Waiting and wonder: The birth of Lily
Written by: Mandi April 19 2011 I was never one […]
I was never one of those pregnant women who “glowed.” Actually, if I had to make an apt comparison, I’d say I looked mostly like one of the monsters from Where the Wild Things Are.
Other descriptions include a hippo in a wig and/or a nattily accessorized walrus. My ankles resembled sapling redwood trees. I had given up shoes sometime over the summer and once it was too cold to wear flip flops, I switched to my husband’s snazzy size 11 Crocs. Pregnancy and I were not BFFs.
My daughter was due on November 23rd—a date that seemed so far away that I reckoned I would have to be about 68 weeks pregnant by that point. At my 66th week appointment (or 38th, if you want to get technical about it), I waddled slowly into my OB’s office looking as pitiful as possible. I wanted to have a baby more than anything and was excited to be a first-time mommy, but I was pretty fed up with the actual pregnancy part. My OB was a friend before she was my doctor so she knew me pretty well. I’m rarely one to complain about how I feel or grumble about being uncomfortable. She checked my cervix which indicated that my baby had no intention of entering this world in the very near future. Then she picked up on the “abject misery” cues and asked if I’d like to be induced. Those were magic words! Yes! Yes, I would like to be induced! While I appreciate where my friends who opt for birth without medication or intervention, I am 100 percent in favor of taking advantage of the advances modern medicine has to offer. So we arranged for me to report to the hospital the following Tuesday night in preparation for the administering of Cervadil and Pitocin Wednesday morning.

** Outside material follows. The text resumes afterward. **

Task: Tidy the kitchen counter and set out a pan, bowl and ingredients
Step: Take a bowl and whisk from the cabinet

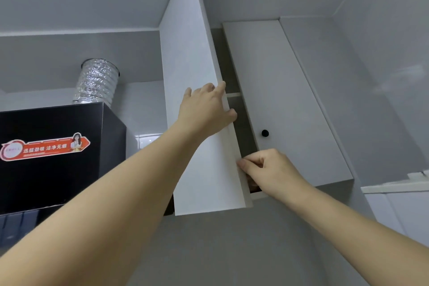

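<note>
I look up at a white wall cabinet. Its left door [192, 104] stands partly swung out, leaving a dark gap with a shelf edge [233, 94] inside. My left hand [206, 109] lies on the door's face, with the fingers bent round its free edge. My right hand [271, 169] is lower, at the door's bottom edge; the thumb pinches the edge and the fingers reach behind it into the gap. The right door [285, 104] is closed and has a small black knob [265, 133]. No pan, bowl or ingredients are in view.
A black range hood [60, 158] with a red sticker [44, 147] hangs at the left, and a silver foil duct [97, 81] rises from it. Grey wall and ceiling surround the cabinet. A white frame edge [394, 187] shows at the right.
</note>
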### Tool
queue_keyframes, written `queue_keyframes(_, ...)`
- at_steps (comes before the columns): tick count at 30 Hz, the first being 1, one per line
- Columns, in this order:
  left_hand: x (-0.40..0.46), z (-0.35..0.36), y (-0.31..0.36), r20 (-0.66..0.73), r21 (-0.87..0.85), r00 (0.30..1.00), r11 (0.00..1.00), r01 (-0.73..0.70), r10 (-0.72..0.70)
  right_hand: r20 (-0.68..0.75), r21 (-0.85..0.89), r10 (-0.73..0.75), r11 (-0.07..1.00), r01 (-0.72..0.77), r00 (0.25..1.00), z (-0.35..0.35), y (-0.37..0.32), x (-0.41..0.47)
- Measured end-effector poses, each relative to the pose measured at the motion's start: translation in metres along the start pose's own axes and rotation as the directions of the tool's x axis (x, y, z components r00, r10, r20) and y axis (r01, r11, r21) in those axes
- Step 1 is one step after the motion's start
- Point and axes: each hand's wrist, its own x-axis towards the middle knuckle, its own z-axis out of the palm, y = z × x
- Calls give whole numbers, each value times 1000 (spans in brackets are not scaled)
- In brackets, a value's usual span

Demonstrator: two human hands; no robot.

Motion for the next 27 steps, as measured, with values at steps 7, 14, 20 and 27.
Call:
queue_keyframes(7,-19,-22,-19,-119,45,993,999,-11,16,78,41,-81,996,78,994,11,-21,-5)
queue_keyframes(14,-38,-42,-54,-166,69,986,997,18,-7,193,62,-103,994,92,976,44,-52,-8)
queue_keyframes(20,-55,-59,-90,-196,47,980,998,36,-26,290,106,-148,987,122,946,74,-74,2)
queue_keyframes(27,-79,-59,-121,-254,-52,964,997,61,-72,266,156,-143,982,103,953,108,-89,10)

Unbeknownst to me, at that same time my attorney husband was receiving the date and time for the final hearing for a case he’d been working on forever. It absolutely could not be rescheduled for another day. So this meant that he would not be able to stay at the hospital overnight with me, nor could he be there before noon the next day. I promised not to have the baby before lunch.
Tuesday arrived and my hubby was supposed to drive us to the hospital to get me checked in, but in his mild panic state due to impending fatherhood combined with a high stress case, he, um, forgot. To add insult to injury, he’d turned off his cell phone since he was in court so I wasn't able to reach him. When he arrived at home (an hour past my appointment time) he found an extremely angry extremely pregnant woman in the driveway, suitcase and pillow in hand. He was not allowed to change clothes before taking me to the hospital, and I made him call the hospital and explain why I was late.
We checked in and made it into the room around dinnertime. I got an IV and my OB came in and applied the Cervadil. Then I got hooked up to the monitor and began the official wait. My daughter seemed to sense her impending eviction from her comfortable aquarium setting. She pushed against the monitor discs all night long, which was strange to feel and watch. I was so keyed up that even two sleeping pills did not provide a wink of sleep.
The next morning I was started on a Pitocin drip about 6:30 a.m. My OB broke my water around 8 a.m., and we were off to the races. As the contractions really got going and I found myself depending more and more on the pictures of nature set to the classical music channel on TV, I decided that I was wholeheartedly not in favor of unmedicated childbirth and requested an epidural. An extremely skinny anesthesiologist arrived to place the epidural and only escaped being slapped for telling me I was almost too fat to have the epidural by virtue of the fact that I knew she had the drugs.
Just as the epidural got going, my husband arrived. The rest of the day was pretty much a waiting game. Our baby girl got hip to the plan around 6 p.m. when she decided to completely dislodge herself from my pelvis and roll over on my left side in an attempt to stay in the womb. As a result, around 6:30 p.m. my OB said she’d like to do a C-section. This was about the time that my epidural wore off. So basically at this point I would have agreed to having my head removed and my baby pulled out through my neck if that was needed to happen.
I was wheeled into the operating room and prepped for the surgery. A very few minutes and a lot of weird sensations later, I was a mom. It was completely surreal, though, because where I should have been feeling absolute elation, I mostly felt like I was going to throw up. And then I did.
But once that was over, I met my delicious daughter, the entire world stopped spinning for a moment, and nothing was ever the same again.